Two death-eligible cases, and two flawed sentences
On January 20, 2025, two trial courts in different parts of the country — in Neyyattinkara, Kerala and in Kolkata, West Bengal — imposed starkly different sentences in two high-profile death-eligible cases. The Kerala case popularly known as the Greeshma case involves a young woman who has been held guilty and sentenced to death for poisoning her male partner. On the other hand, the accused, a civic volunteer of Kolkata police, in the case from West Bengal was sentenced to life imprisonment for the remainder of his natural life for the homicidal rape of a doctor in the RG Kar Hospital, in Kolkata. Despite this divergence, both sentencing decisions fail to adhere to fairness and due process and flout the recent guidelines laid down by the Supreme Court in Manoj v. State of Madhya Pradesh (May 2022). Imposition of the lesser life sentence in the RG Kar case then is not a demonstration of fair and principled sentencing.

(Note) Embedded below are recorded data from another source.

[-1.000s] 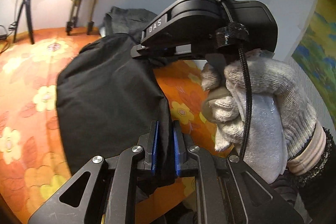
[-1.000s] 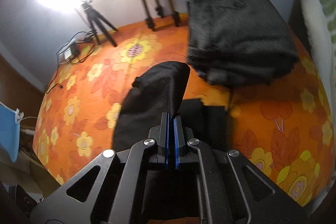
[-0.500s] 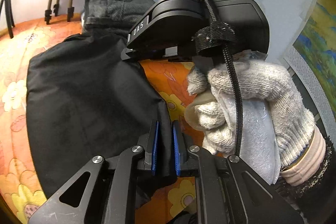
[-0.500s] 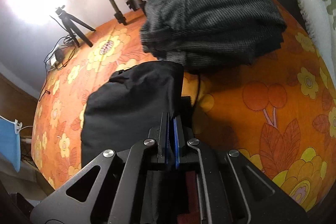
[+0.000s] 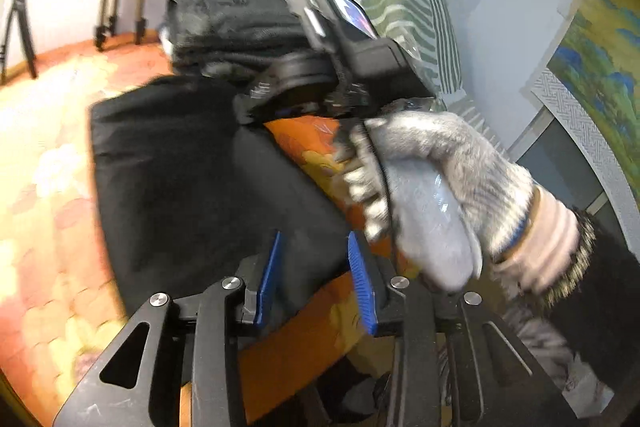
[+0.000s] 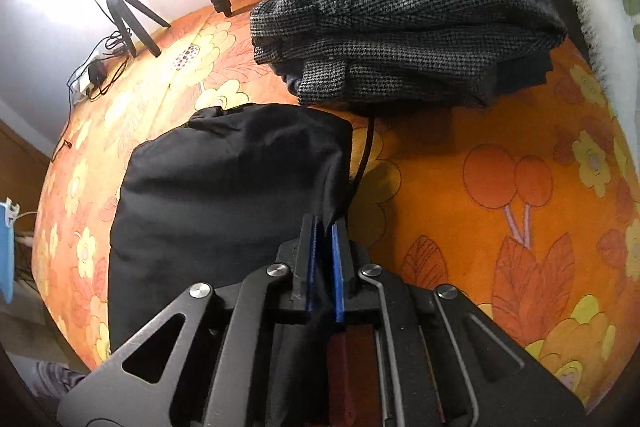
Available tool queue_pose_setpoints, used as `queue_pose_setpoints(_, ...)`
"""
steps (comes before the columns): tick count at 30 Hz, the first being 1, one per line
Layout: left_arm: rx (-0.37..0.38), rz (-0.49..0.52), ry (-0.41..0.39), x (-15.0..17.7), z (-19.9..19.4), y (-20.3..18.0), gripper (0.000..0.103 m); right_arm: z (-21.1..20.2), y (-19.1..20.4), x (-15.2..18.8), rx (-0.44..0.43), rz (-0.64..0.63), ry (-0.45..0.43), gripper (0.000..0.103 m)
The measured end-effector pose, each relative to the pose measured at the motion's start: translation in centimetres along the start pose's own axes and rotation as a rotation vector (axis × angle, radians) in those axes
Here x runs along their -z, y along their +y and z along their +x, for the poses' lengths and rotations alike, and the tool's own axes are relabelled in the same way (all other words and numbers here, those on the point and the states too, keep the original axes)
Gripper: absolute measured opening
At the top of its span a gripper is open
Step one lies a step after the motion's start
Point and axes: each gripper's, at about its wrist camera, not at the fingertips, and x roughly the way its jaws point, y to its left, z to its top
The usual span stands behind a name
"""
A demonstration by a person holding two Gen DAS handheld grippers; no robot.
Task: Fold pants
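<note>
Floral orange bedspread (image 6: 500,187): black pants (image 6: 224,179) spread ahead-left of both jaws, left gripper (image 5: 316,275) parted around their edge, right gripper (image 6: 324,263) barely parted, cloth corner between

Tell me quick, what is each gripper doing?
Left gripper: open, black pants loose between its fingers.
Right gripper: shut on the black pants.
</note>
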Motion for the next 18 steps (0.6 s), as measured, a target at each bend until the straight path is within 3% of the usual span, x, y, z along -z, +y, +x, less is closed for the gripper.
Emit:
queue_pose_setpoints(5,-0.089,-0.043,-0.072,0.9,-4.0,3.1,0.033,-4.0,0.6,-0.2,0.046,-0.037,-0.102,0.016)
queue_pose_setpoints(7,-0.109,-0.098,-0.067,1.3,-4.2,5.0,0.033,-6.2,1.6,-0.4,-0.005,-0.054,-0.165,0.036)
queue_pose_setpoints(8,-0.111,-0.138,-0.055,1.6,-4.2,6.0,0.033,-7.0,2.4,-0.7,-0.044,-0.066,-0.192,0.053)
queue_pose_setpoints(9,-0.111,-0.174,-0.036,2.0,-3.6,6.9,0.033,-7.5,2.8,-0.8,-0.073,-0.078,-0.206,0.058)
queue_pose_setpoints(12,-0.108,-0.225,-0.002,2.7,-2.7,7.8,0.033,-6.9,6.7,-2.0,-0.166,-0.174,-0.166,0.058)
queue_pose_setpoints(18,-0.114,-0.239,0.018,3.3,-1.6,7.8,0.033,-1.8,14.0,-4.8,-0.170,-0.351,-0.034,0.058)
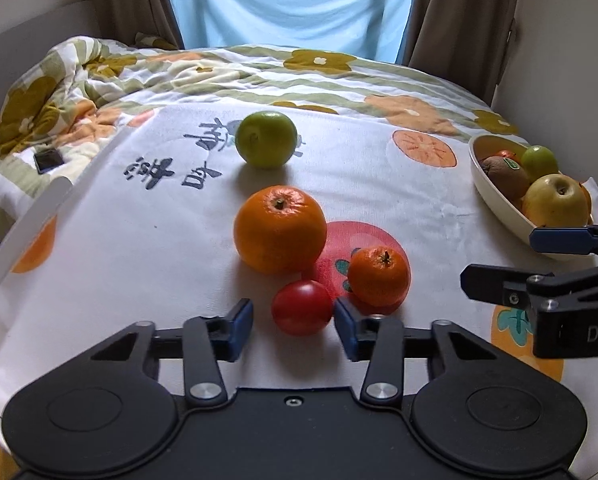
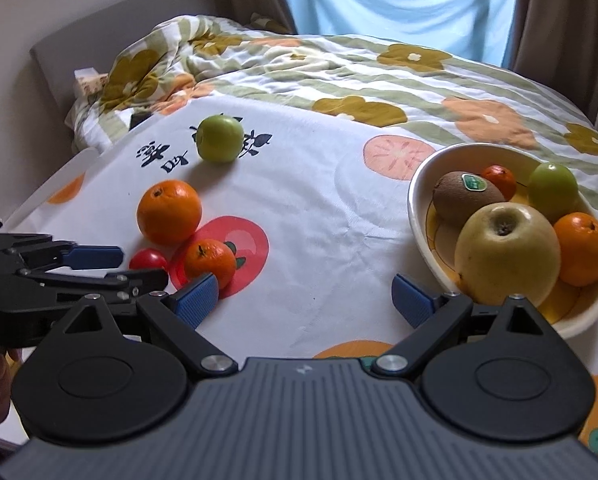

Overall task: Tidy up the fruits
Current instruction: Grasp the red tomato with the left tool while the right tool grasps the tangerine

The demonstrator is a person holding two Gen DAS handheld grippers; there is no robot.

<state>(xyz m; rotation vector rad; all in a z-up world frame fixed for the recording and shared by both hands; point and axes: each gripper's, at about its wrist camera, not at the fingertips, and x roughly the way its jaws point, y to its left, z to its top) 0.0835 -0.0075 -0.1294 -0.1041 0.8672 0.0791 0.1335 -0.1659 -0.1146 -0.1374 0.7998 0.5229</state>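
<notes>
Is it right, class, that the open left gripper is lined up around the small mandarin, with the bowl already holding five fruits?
Not quite. In the left wrist view the open left gripper brackets the red tomato, not the small mandarin beside it. The bowl does hold five fruits.

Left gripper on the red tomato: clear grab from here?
Likely yes. The left gripper is open with the red tomato between its fingers; the small mandarin crowds the right finger.

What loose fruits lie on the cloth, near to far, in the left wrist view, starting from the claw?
Red tomato between the left claw's fingers → small mandarin → large orange → green fruit.
</notes>
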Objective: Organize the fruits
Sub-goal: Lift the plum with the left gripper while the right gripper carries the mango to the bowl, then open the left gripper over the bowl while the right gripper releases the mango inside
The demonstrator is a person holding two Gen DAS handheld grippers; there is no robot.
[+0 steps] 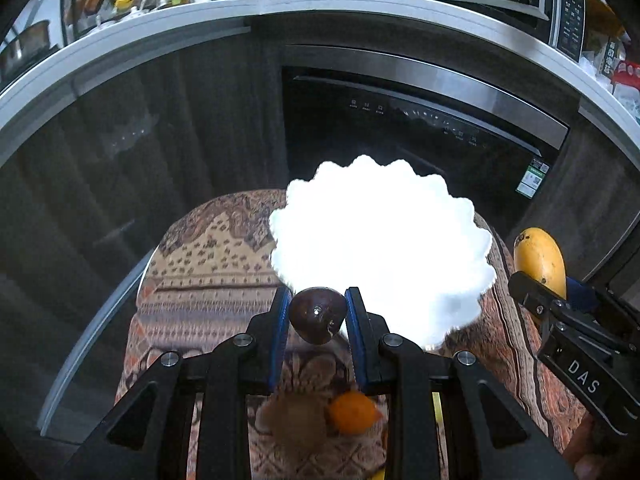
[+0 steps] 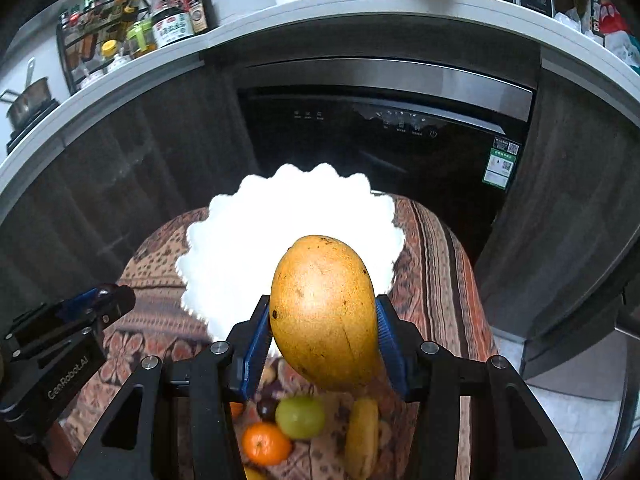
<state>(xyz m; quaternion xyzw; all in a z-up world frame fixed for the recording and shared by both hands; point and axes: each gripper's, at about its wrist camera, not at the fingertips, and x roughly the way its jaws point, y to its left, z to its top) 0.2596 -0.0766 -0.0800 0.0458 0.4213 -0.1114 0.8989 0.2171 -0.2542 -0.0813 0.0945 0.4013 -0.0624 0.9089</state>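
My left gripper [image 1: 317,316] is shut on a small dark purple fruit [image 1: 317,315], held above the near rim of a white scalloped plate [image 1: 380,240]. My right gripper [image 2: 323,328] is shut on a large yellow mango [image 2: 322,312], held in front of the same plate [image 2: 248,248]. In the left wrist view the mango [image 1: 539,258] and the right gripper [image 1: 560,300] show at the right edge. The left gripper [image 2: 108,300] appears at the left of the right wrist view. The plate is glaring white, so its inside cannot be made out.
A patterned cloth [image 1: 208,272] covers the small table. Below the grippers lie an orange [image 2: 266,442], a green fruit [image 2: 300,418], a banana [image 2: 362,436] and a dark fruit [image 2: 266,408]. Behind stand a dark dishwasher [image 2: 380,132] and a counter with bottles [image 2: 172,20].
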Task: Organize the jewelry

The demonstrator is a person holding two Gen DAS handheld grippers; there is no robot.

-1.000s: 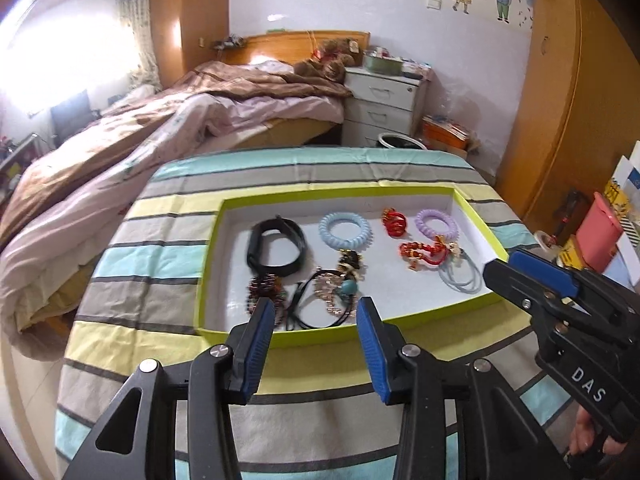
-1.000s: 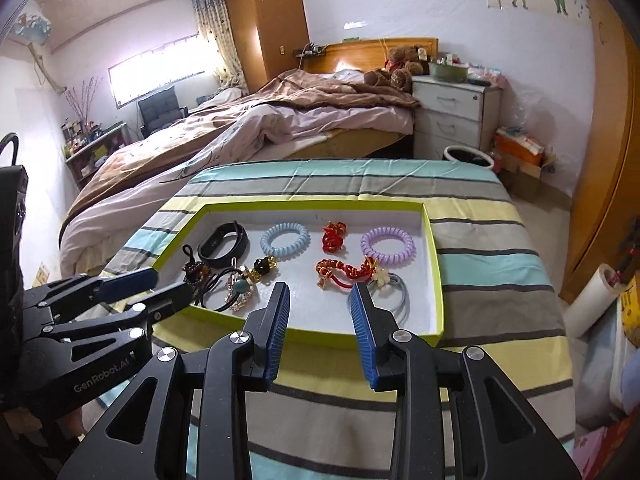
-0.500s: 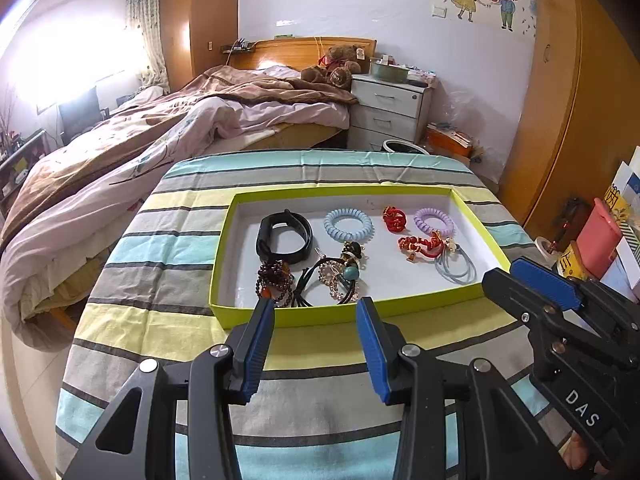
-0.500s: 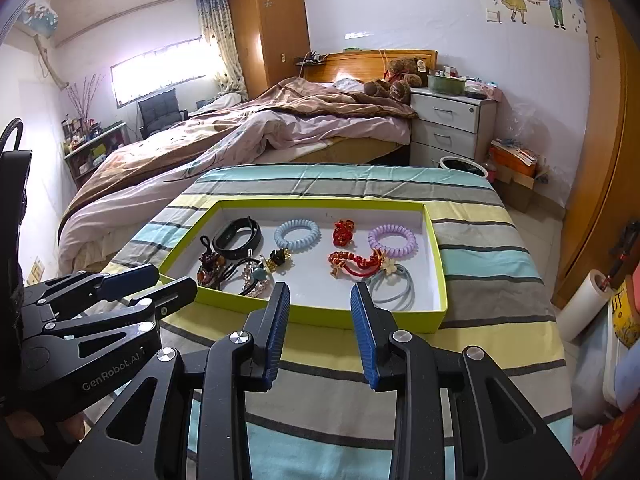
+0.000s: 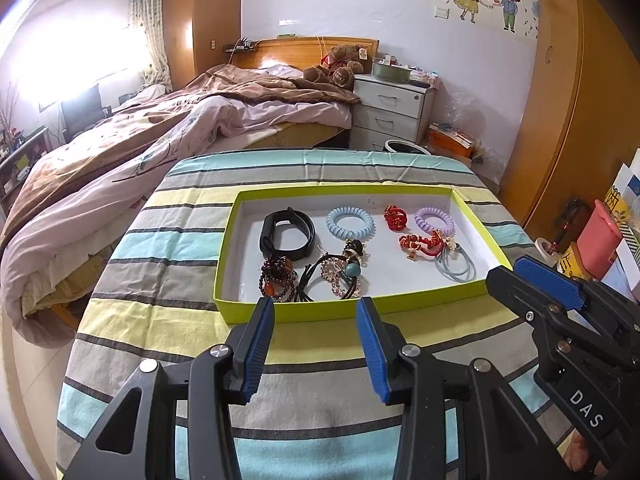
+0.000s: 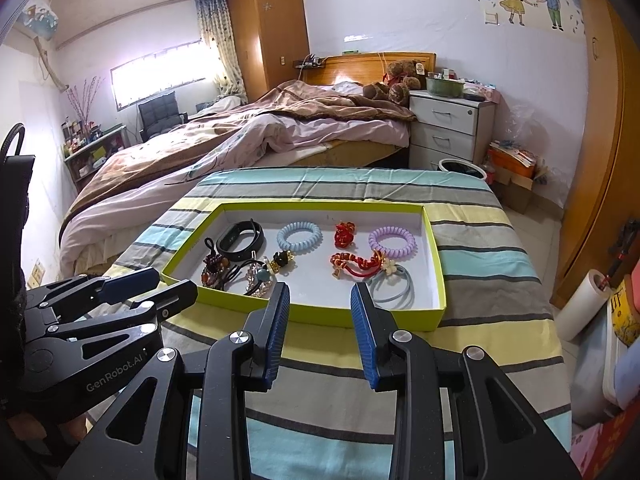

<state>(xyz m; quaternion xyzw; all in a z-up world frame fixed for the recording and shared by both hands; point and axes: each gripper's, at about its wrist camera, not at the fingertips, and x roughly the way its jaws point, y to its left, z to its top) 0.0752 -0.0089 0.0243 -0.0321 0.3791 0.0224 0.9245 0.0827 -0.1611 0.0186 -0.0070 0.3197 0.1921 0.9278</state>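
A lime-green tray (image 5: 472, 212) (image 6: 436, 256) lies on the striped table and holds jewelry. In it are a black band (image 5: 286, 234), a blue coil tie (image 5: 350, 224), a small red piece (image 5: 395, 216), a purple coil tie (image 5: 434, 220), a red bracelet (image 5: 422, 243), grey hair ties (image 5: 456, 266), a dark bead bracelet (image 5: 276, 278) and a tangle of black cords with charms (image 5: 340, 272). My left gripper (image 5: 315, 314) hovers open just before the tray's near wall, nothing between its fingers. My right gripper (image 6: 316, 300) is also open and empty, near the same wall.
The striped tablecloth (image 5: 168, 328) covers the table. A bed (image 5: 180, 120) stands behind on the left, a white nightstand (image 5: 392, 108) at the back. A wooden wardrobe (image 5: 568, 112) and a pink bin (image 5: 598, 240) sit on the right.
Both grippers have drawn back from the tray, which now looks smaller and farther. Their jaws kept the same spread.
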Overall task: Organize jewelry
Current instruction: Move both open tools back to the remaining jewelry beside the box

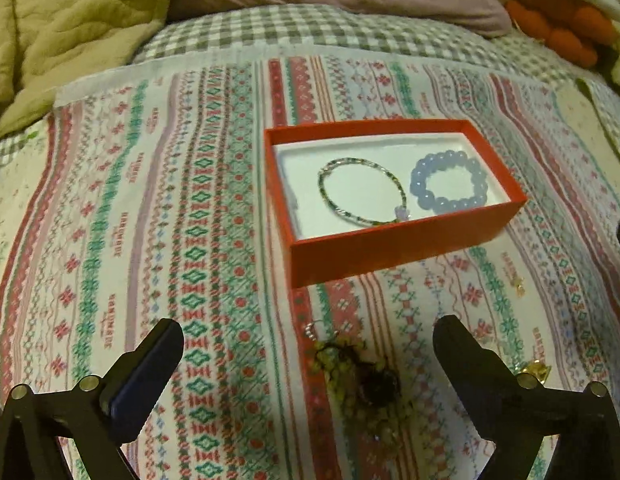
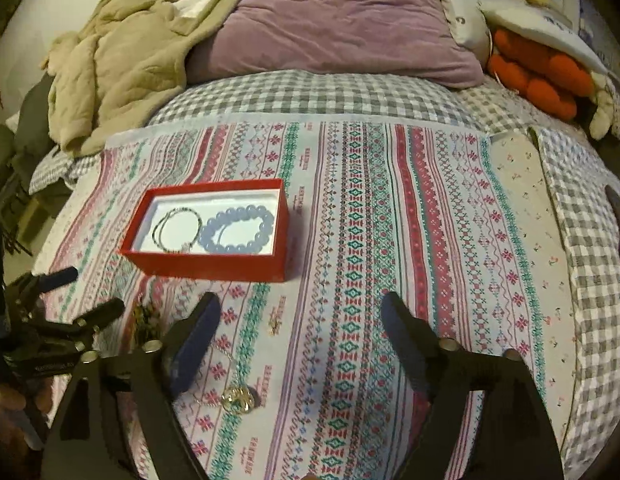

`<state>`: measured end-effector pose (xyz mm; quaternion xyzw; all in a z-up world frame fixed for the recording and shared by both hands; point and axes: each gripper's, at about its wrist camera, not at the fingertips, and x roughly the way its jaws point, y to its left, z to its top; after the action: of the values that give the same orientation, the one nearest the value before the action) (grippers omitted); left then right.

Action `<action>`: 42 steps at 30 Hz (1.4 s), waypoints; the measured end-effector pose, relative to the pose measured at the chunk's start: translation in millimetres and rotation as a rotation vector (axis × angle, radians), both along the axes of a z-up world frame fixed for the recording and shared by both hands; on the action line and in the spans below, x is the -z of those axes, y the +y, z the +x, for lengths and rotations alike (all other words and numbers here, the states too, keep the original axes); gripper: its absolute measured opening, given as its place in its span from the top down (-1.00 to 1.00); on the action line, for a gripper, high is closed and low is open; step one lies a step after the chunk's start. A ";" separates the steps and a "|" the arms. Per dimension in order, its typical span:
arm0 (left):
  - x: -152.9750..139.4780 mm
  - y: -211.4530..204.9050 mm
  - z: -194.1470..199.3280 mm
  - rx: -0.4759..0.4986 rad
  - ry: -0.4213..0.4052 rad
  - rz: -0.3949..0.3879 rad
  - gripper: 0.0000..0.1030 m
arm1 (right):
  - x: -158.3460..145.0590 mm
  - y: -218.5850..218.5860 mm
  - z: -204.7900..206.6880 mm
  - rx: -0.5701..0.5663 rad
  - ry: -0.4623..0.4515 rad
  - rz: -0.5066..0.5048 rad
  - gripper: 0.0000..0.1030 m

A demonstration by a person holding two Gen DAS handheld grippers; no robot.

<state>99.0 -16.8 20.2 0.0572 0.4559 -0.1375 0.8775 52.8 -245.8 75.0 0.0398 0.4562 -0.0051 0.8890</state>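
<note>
though unheld, necklace (image 2: 238,397) between spread jaws

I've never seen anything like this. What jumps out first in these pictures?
A bright red box sits on the patterned cloth, holding a pale blue bead bracelet beside a thin bangle. Nearer the camera, a gold pendant lies between the open right gripper fingers.

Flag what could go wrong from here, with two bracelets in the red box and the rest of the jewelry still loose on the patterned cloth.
1. The dark beaded tangle below the open left gripper looks knotted; a pinch may lift only part or drag the cloth.
2. The gold pendant has a thin chain, easy for the open right gripper to miss.
3. The red box is light-looking; a nudge could shift it.
</note>
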 end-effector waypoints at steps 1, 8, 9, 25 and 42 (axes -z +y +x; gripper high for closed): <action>-0.9 0.8 -2.7 -0.002 -0.008 -0.001 -0.99 | 1.8 1.1 -4.1 -0.001 -0.002 -0.003 -0.79; 6.8 18.0 -17.8 0.031 -0.005 -0.007 -0.99 | 21.8 11.0 -27.5 -0.025 -0.019 -0.072 -0.91; 8.3 19.6 -19.9 0.039 -0.002 -0.011 -0.99 | 25.5 16.0 -31.7 -0.048 -0.026 -0.102 -0.93; 68.2 21.1 -50.8 0.219 0.034 0.069 -0.99 | 101.5 45.5 -53.7 -0.242 0.139 -0.108 -0.93; 57.2 6.6 -40.0 0.298 0.039 0.070 -0.61 | 100.6 52.1 -47.1 -0.340 0.112 -0.075 -0.60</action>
<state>59.1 -10.1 -37.1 0.1522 0.4638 -0.2514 0.8358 5.8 -193.6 -25.6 -0.0715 0.5046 0.1258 0.8512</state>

Instead, the decision is equally erroneous in law, if not more than the one in the Greeshma case.
But why should this matter? More importantly, why should anyone principally opposed to the death penalty be bothered by the sentencing order in the RG Kar case that goes against the shrill public demands to “hang the rapist”? Simply put, our commitment to fairness and due process means we must care not only about the punishment but also about the process that leads to it.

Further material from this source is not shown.